Monday, June 29, 2009

So Long Marchex

(and thanks for all the pfish?)

Last week marked the end of another chapter in my career. Although that story is not a Tom Clancy style novel by any means, the cast so far have been pretty colorful. And while I am bit sad to go, there are times when you realize fairly soon that it is time to move on. This was one of those times.

Regarding my stay; my biggest regret is not so much that my stint was a short one (it fell short of 1 year minimum I had mentally prepared for), but that I didn't stay there long enough to get the system I was working on completed and pushed to production.

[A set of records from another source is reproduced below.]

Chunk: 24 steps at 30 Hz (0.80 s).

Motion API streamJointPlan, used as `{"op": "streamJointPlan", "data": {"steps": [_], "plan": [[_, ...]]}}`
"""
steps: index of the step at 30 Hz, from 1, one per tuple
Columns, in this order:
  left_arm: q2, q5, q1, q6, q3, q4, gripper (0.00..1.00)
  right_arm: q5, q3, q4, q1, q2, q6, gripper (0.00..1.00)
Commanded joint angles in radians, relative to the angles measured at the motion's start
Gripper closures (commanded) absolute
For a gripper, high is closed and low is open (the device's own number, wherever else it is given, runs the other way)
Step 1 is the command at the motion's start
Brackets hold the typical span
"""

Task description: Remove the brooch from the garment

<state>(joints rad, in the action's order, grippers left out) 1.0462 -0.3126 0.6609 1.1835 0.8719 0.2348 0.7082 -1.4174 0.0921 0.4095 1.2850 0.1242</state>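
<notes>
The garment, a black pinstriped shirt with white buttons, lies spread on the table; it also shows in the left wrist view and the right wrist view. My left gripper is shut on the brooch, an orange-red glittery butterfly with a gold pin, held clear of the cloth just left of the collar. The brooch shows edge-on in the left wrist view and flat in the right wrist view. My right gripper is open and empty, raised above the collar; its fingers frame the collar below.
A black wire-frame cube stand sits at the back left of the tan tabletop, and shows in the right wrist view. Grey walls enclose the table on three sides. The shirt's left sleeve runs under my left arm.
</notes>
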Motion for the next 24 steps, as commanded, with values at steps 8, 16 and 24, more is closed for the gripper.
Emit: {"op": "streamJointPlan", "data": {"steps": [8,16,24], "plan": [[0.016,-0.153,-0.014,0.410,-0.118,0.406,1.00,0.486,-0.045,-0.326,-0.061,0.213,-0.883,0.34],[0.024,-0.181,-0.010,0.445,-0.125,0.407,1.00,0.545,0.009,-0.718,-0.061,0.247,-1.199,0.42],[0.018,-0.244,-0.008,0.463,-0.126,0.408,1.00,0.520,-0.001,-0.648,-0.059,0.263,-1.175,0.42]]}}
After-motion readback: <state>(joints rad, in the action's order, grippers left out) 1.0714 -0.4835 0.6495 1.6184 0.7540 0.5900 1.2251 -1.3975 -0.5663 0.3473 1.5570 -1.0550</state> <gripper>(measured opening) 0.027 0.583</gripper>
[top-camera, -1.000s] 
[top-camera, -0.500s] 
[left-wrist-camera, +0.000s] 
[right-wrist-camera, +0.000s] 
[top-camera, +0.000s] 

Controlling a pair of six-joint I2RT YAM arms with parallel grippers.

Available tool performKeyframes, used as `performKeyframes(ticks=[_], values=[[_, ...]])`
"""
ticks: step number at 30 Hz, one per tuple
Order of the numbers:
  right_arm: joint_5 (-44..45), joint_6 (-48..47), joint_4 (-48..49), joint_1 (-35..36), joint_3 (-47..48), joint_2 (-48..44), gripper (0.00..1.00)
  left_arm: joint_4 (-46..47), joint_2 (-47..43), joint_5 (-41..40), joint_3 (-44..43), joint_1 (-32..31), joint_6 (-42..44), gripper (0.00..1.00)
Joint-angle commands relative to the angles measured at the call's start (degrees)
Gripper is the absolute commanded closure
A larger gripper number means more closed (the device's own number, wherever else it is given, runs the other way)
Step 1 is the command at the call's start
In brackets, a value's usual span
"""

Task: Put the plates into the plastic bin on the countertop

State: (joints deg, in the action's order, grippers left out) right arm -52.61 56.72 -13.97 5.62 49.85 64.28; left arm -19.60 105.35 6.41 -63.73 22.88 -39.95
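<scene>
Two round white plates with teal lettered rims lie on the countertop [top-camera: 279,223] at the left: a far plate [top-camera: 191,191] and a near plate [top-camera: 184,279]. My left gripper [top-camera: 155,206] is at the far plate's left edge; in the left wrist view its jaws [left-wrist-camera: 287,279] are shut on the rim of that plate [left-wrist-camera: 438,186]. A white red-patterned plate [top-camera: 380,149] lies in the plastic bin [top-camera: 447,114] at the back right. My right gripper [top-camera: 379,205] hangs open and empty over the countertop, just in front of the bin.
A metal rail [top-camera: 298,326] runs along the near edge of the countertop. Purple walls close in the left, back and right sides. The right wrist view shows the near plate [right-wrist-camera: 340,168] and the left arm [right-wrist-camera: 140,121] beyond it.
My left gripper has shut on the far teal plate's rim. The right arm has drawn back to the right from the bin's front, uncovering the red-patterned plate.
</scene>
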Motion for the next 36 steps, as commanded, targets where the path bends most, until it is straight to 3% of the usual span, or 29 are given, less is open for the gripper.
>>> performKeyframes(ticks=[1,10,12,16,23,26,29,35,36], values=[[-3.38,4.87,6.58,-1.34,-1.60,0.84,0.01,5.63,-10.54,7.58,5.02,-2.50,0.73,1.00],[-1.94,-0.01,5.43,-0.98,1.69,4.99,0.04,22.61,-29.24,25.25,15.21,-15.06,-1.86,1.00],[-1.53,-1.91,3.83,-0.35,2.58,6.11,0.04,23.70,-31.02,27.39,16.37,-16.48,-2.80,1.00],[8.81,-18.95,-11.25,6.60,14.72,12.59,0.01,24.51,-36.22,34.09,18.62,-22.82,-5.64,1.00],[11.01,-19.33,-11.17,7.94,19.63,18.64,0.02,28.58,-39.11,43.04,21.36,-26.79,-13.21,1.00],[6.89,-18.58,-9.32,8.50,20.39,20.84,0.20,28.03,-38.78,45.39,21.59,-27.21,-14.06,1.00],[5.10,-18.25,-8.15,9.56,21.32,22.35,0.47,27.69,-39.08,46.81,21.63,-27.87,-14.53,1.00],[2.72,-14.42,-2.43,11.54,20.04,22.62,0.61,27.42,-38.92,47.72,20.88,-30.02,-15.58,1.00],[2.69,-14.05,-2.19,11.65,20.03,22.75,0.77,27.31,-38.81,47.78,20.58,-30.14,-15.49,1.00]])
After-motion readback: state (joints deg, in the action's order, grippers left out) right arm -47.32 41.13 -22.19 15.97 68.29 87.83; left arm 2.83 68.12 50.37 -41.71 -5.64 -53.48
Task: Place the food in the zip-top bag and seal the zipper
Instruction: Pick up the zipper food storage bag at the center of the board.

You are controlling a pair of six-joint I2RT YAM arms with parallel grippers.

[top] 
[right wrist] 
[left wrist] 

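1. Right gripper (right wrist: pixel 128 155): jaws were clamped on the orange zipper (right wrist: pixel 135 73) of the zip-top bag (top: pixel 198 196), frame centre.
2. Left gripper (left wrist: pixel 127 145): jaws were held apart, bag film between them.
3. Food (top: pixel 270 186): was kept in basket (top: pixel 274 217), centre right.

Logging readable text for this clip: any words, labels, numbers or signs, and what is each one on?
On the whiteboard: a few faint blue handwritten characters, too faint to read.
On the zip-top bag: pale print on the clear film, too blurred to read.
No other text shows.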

There is something to be said for getting a system together and churning some real data; no matter how ad-hoc the design and implementation might be, as long as in the end it works, and works reliably. But in this case I only managed to wrap up some components (significants chunks, but still just pieces) -- the rest is up to remaining Marchexians, who fortunately are competent and should be able to complete it. And with any luck, will feel at least a pinch of pride for the release.

But wait: there are more cliches to be served! For example: I should note that for every end, there's a new beginning. Like this one has. As it happens, I am now starting my new (or, shall we say, old... more on that later on) job. With all the usual high hopes. :-)

... which, as they say, is another story altogether. So more on that later on.

Saturday, June 27, 2009

Woodstox, high impact factor & being #32 on Top Open Source Java libs list

Another interesting data point, this time from analysing Maven Dependency paths: "Most Referenced" list. Looks like Woodstox is quite widely used by projects that use or at least declare their dependencies using Maven: I assume magic number 1838 (which gives rank #32) could mean number of other projects depending on Woodstox. Not too shabby for an xml parser. Getting on the first result page is quite remarkable; especially considering that Woodstox ranks higher than many other worthy Java open source libraries like XStream, Hibernate, Quartz, Xalan and Velocity. And only slightly (by about 50% :-) ) trailing such ubiquitous thingy as Spring.

Although this is just one of way of estimating popularity of various (Java) OS libs, it is still interesting, because it has similarities to how scientific articles are ranked (impact factor; although here weights are uniform). And also since it could lend itself to Google PageRank style extensions as well... let's see.

Friday, June 26, 2009

Finally, after 3 years and 160 blog entries...

I collected enough clicks for the Big G, (and specifically their omni-present AdSense program), to get actual payment scheduled! These are 100$ (minimum amount program pays out) won by aspiration, inspiration and perspiration, and bit of persistence and perseverence as well. But maybe next time I should just blog about something like, asbesto law suits or mesothelioma. :-)

Anyway: money is still not in the bank (hence, scheduled), but I trust to find a hundred bucks minus taxes, on my low-interest-bearing checking account, in very near future. And in the meantime, my AdSense account now displays two new links too (stats since last payment!)

ps. Just to make sure this is not interpreted the wrong way by my colleagues -- no, this new-found wealth was in no way contributing to my recent career decisions. :-D

Thursday, June 25, 2009

Jackson data binding: which is faster, method (geter/setter) or field access?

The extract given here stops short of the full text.